With this curiosity in mind I wonder what it means for an individual to assume that AI is not just sentient but greater-than-human or perhaps even godlike? What are they doing when they use anthropomorphising language such as ‘hallucinate’, ‘read’, ‘learn’, ‘understand’ or even ‘intelligence’? In what ways are enthusiastic AI-users influenced by (or captured by) internal cognitive biases, ambient linguistic ideologies, or other contextual variables such historical circumstances, politics or religious values?

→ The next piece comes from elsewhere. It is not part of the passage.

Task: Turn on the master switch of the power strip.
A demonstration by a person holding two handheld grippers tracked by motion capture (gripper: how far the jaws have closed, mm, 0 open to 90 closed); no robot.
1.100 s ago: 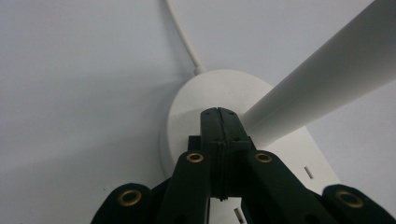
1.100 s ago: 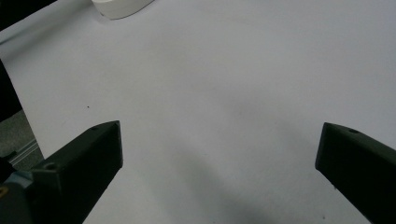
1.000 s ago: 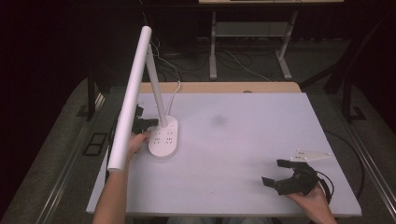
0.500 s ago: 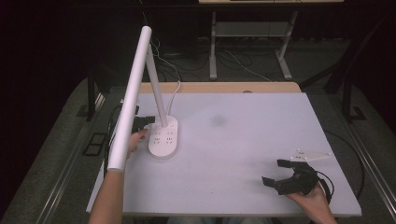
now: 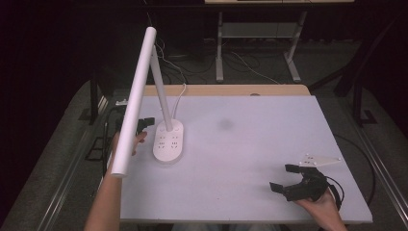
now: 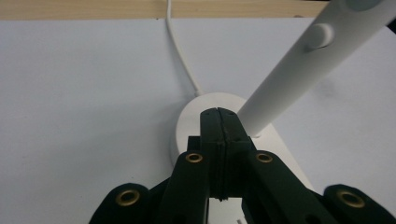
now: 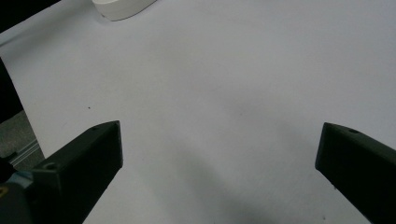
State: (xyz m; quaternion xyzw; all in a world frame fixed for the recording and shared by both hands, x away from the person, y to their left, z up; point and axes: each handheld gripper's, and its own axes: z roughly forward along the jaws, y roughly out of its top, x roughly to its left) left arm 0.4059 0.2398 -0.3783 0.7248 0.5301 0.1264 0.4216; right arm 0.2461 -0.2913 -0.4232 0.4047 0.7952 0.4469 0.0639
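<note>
A white desk lamp stands at the table's left, with its oval base [image 5: 168, 140] bearing socket-like markings, a slanted stem [image 5: 159, 91] and a long tube head [image 5: 133, 103]. My left gripper [image 5: 146, 122] sits just left of the base, partly hidden behind the tube. In the left gripper view its jaws are pressed together, and my left gripper [image 6: 218, 115] has its tip over the rim of the lamp base [image 6: 189, 122], beside the stem [image 6: 303, 65]. Near the front right corner my right gripper [image 5: 287, 177] rests open above bare table, as my right gripper [image 7: 219, 144] also appears in its own view.
The lamp's white cable [image 6: 180, 56] runs from the base to the table's back wooden edge [image 5: 226, 90]. The white table top [image 5: 250, 139] spreads between the two hands. Cables and a metal frame [image 5: 260, 33] lie on the floor beyond. The lamp base [image 7: 122, 7] edge appears far off.
The left hand has shifted very slightly away from the lamp base, with its gripper still shut. The right gripper has not moved.
</note>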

One day I might revisit my hard rule about never reading synthetic text, if it is for the sake of understanding, in ethnographic terms, why sensible people might choose to engage with it. I confess that I’m not there yet! For now, I’m sitting with the struggle.

Organic text in defence of prestige

As novelist Craig Shackleton put it “LLMs are the ultimate expression of right wing anti-intellectualism. Its proponents are literally mocking the idea that anyone would ever want to learn anything, know anything, develop any actual skill, or have a thought of their own”. The utopian counterpoint to this position is perhaps even more depressing: that LLMs are here to solve ‘problems’. To take this line seriously involves inhabiting an ontology in which you convince yourself that world itself is a problem, that humanity is a problem, that individuals relating to each other is a problem, that doing anything at all—thinking, sharing, growing, adapting, working, loving, grieving—represent varieties of friction or ‘bugs’ in the system that we all desperately need to be delivered from. The worldview that underpins these assumptions is a nihilistic vision in which the aim is not transcendence but elimination. Douglas Adams foreshadowed the universe-as-problem mentality in the famous opening lines of The Hitchhiker’s Guide to the Galaxy:

Sadly, LLMs appear to be thriving in an already degraded information environment in which all kinds of naivety get a free pass. But I hope, perhaps just as naively, that the enshittification cycle will loop back around again. The disappointments of synthetic text will pile up and the advantages of unadulterated ‘organic’ text growing from sharp human minds will resurface. This is what I want my policy to be contributing to. Enough of us need to hold the line and reject the hype-and-doom narrative and defend the value of expertise until we don’t need to anymore. This essay by Iris Meredith conveys some of the optimism that I feel about this approach. It’s about focusing on prestige over status. You should read the essay to understand what she means.

What’s your policy?

I don’t expect everyone to agree with my policy on AI, but I think it’s really important to have a policy. Tell me what yours is.

Note that text above is released under CC BY-NC 4.0 which means that you can remix and adapt it to write your own policy as long as there is no commercial intent. (Trust me: you can do this adaptation without resorting to AI.)